Agora, o governo do general está tentando subverter
até os princípios da matemática. Garante que foi o vencedor da votação da
semana passada, já que o atual mandatário, sozinho, conseguiu quase o mesmo
número de votos que os 16 partidos oposicionistas reunidos.
Só que o Palácio de la Moneda não menciona o fato de
que, escudado num dispositivo de uma Constituição que ele próprio elaborou,
Pinochet saiu como candidato único. Portanto, não estava disputando com nenhum
"nome" opositor. O plebiscito era simplesmente para aceitar ou
rejeitar seu continuísmo. E o povo chileno rechaçou sua pretensão de permanecer
governando a nação até 1997.
É escusado dizer que num regime como o que vigora
nesse país, a oposição tem uma tarefa monumental pela frente. A vitória do
"não" está longe de ter significado o fim da ditadura. Os 16 partidos
que compuseram a frente que levou a tese do não-continuísmo ao sucesso, não
poderá se fraccionar, sob pena de, numa manobra qualquer, o general-presidente se
lançar como candidato em 1989 e ganhar o pleito.

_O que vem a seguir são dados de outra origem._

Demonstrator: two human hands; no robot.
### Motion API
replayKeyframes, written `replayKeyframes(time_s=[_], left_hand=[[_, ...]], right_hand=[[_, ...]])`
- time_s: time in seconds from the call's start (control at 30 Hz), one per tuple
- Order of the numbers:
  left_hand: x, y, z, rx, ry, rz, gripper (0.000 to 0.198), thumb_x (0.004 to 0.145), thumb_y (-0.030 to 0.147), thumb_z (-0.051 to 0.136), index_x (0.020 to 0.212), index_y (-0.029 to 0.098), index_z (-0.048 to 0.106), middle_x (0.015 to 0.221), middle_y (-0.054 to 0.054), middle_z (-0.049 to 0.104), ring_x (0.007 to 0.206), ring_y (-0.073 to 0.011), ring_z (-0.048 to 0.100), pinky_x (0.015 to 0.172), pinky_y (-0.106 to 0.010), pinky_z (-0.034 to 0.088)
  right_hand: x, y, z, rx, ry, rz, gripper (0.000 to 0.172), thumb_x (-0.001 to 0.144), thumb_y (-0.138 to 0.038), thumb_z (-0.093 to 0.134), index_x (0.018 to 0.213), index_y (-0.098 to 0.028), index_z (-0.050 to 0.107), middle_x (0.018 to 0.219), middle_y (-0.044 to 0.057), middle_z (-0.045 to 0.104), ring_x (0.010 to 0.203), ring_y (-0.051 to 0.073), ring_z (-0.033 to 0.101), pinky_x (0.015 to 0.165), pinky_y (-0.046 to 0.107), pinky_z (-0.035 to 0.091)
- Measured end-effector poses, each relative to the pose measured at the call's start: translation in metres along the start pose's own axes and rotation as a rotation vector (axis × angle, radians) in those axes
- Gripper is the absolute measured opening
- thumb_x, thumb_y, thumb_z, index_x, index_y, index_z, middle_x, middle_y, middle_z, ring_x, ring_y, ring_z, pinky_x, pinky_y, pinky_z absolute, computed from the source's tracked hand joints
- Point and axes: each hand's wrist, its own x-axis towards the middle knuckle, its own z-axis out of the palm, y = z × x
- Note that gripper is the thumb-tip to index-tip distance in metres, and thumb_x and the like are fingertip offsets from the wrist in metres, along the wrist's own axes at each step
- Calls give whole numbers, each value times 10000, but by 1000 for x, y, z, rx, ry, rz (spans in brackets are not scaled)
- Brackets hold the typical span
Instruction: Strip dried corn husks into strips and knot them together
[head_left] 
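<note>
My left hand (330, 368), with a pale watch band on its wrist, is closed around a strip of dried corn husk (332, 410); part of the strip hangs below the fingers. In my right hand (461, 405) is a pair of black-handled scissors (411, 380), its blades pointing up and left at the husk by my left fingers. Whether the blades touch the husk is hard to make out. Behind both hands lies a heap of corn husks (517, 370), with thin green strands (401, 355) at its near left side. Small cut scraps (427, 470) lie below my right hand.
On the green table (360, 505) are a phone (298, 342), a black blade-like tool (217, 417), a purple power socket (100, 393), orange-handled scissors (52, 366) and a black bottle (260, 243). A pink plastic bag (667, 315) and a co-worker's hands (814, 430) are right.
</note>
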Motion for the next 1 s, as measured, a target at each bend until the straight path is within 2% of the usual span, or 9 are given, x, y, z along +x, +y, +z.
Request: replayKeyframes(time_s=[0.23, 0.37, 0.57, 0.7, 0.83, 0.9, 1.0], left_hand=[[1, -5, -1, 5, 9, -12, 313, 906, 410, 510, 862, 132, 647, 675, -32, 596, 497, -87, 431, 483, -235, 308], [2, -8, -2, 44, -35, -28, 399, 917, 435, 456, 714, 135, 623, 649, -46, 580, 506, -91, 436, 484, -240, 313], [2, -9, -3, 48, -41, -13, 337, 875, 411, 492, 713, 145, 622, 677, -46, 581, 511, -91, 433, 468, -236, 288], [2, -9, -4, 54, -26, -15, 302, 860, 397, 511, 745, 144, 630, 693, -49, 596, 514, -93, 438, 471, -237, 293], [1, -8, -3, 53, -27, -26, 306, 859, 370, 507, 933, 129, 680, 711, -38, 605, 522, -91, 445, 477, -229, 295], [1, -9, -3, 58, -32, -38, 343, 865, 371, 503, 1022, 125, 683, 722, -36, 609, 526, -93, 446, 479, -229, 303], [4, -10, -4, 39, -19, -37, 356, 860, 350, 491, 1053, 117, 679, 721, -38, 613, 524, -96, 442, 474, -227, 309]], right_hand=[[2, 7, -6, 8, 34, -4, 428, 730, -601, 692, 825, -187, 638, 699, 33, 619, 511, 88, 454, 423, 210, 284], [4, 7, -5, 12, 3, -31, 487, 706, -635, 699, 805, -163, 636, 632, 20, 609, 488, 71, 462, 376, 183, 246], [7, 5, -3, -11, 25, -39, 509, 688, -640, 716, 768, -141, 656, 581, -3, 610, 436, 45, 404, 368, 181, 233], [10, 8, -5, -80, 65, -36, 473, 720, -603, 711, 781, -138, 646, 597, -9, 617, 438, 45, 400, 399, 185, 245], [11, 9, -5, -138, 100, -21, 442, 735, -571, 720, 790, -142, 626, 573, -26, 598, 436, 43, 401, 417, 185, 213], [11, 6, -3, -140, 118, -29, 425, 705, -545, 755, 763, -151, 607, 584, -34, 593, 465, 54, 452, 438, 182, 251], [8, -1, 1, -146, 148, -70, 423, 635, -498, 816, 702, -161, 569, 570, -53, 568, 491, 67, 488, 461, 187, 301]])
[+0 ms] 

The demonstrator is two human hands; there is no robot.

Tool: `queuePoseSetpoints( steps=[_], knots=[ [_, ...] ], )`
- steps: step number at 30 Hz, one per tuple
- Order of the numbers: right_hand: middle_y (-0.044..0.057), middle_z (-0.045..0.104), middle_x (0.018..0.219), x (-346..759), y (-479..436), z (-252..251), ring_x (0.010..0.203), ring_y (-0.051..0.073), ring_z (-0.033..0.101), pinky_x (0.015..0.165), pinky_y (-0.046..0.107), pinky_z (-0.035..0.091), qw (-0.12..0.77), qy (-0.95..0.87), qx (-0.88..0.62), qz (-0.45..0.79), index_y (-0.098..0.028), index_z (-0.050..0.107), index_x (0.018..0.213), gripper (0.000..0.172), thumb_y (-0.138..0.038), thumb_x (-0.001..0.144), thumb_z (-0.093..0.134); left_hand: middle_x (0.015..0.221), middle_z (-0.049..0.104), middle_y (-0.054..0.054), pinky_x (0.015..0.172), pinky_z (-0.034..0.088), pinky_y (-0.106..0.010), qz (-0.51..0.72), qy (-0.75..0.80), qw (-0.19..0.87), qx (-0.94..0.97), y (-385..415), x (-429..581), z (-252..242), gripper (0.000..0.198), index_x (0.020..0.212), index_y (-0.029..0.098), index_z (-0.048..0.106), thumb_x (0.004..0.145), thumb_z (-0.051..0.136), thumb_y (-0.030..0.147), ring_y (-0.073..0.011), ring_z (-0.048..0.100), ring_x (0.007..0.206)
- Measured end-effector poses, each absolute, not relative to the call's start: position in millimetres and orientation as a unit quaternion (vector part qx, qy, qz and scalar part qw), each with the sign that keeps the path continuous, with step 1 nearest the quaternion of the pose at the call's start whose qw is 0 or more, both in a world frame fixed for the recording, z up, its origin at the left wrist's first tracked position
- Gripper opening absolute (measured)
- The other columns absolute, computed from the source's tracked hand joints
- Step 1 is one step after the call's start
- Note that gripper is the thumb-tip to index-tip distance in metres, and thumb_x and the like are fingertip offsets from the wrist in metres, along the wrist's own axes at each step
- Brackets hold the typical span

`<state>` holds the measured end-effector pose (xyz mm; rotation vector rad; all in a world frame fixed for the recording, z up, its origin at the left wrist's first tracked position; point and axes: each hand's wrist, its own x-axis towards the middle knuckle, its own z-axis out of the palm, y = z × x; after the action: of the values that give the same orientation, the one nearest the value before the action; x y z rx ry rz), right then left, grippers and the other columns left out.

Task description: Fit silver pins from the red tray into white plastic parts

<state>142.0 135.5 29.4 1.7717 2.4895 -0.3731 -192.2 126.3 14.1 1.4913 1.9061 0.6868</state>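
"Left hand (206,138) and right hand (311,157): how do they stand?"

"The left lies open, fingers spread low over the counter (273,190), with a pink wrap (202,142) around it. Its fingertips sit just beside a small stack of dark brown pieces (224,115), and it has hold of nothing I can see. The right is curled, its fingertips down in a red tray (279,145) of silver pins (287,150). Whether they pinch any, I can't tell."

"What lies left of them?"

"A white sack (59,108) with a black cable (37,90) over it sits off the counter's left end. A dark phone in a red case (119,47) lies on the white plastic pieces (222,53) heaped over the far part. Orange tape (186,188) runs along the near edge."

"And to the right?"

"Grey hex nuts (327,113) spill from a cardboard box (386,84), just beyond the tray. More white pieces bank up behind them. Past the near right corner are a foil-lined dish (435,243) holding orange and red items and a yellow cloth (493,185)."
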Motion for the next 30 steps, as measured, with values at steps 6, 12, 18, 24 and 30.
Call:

Nenhum observador político tem dúvidas em assegurar
que o mandatário não vai largar o poder com tamanha facilidade. Se é que o vai
deixar. Portanto, as querelas, as "picuinhas" sem grande importância
e as ambições pessoais dos dirigentes oposicionistas terão que ficarf para
quando o país estiver completamente redemocratizado.
Qualquer ação que rompa essa norma será fatal.
Pinochet argumentou, para dizer que não era ditador, que nenhum caudilho leva a
efeito um plebiscito, como o acontecido na semana passada, por temer o veredito
das urnas. Ferdinand Marcos, nas Filipinas, no entanto, cansou de lançar mão
desse expediente. Nas várias Repúblicas marxistas da África, esse recurso tem
sido fartamente usado por tiranos, detentores de máquinas poderosas e de um
aparato de comunicação magnífico, para permanecer em seus postos. Portanto, é
mister que a oposição chilena não se desmobilize. E, com prudência, sabedoria
política e espírito cívico, reponha o Chile no caminho sadio da autêntica
democracia.
(Artigo publicado na página 13, Internacional, do
Correio Popular, em 11 de outubro de 1988)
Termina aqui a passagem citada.